La justice prononce un non-lieu dans le « scandale sanitaire » de la pollution au chlordécone dans les Antilles

La justice française a prononcé un non-lieu dans l’affaire du chlordécone, du nom de ce pesticide longtemps utilisé dans les bananeraies des Antilles alors qu’il était interdit en France métropolitaine. Les victimes devraient faire appel de cette décision.

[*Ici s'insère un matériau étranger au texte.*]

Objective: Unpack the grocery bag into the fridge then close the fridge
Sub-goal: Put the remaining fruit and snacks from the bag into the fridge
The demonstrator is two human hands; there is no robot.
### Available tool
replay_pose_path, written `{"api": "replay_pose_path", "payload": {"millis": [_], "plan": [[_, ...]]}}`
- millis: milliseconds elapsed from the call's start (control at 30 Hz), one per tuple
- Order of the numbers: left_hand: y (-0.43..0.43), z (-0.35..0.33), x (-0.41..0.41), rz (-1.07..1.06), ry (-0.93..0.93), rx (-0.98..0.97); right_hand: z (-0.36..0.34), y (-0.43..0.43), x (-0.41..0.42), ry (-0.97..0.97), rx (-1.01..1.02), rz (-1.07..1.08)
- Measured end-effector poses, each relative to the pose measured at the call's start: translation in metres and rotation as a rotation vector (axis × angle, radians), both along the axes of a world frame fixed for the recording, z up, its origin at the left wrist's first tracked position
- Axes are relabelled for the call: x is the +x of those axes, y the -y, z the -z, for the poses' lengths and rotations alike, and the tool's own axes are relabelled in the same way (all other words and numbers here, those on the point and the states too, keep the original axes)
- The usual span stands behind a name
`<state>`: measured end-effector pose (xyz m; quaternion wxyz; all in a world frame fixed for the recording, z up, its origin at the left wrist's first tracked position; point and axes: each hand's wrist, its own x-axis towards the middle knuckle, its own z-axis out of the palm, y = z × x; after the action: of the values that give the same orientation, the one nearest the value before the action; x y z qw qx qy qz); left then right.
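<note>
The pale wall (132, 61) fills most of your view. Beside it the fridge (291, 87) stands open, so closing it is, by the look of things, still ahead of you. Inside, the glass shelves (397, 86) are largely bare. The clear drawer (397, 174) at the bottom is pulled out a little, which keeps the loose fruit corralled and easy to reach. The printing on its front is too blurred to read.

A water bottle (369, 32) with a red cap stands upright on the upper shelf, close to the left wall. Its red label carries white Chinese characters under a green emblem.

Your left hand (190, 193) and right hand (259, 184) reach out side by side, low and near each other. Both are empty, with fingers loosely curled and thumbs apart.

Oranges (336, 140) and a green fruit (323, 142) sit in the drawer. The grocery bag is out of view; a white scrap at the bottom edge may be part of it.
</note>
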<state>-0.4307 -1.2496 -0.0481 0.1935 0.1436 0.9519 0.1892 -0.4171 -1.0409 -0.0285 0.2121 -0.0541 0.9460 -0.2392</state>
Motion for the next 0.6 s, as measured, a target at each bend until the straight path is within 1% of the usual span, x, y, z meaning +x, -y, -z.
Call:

En 2006, des associations martiniquaises et guadeloupéennes avaient porté plainte pour empoisonnement, mise en danger de la vie d’autrui et administration de substance nuisible. Dans leur viseur : l’autorisation prolongée de ce pesticide employé contre le charançon du bananier, utilisé en jusqu’en 1993 en Martinique et en Guadeloupe alors qu’il était interdit en France métropolitaine depuis 1990 en raison de sa toxicité.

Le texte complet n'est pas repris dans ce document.